• [Given information]:
---
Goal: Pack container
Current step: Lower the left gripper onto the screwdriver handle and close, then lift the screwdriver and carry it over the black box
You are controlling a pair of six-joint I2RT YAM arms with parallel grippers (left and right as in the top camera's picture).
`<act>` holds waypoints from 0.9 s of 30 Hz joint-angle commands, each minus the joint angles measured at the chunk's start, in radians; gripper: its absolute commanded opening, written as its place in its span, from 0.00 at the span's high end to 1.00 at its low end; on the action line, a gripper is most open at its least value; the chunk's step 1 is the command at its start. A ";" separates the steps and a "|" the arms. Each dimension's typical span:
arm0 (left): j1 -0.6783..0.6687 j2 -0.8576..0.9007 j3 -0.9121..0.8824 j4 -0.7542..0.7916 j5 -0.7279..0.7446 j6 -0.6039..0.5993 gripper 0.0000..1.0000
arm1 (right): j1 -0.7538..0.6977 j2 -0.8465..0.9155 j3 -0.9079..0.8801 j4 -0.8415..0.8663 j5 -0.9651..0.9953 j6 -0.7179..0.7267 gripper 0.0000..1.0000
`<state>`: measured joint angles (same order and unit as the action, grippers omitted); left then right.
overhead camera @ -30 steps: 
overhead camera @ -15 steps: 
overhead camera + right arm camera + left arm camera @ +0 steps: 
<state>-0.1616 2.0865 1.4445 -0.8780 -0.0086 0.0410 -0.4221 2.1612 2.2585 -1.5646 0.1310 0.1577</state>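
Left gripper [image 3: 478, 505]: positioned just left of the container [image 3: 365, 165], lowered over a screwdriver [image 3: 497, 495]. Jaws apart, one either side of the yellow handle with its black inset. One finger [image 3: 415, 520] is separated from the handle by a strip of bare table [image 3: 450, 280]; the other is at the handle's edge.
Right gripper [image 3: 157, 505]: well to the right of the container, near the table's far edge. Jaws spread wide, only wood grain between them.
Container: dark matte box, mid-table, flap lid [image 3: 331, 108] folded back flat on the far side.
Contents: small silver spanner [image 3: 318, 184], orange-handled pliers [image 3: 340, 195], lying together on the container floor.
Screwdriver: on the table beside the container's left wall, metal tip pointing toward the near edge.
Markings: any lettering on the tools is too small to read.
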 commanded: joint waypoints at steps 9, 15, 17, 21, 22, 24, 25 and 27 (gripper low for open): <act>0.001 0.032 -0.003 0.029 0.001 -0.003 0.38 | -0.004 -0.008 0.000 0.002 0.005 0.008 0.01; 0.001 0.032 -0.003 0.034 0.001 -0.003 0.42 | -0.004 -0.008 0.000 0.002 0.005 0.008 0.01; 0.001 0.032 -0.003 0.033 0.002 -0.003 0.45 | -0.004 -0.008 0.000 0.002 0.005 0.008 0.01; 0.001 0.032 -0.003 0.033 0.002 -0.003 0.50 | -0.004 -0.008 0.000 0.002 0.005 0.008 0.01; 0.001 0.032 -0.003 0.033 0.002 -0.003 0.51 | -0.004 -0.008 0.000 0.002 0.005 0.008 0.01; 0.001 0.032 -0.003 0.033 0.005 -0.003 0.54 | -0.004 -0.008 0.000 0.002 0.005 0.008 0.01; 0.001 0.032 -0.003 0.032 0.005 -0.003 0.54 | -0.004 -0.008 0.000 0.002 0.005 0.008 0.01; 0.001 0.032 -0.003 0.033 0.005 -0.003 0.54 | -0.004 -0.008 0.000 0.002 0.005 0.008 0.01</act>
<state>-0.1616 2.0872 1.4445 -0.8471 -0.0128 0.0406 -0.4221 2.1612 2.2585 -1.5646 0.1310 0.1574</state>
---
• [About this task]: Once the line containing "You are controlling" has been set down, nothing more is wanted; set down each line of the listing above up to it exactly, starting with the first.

• [The completed task]:
Goal: Pack container
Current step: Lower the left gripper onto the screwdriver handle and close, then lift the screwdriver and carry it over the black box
You are controlling a pair of six-joint I2RT YAM arms with parallel grippers (left and right as in the top camera's picture).

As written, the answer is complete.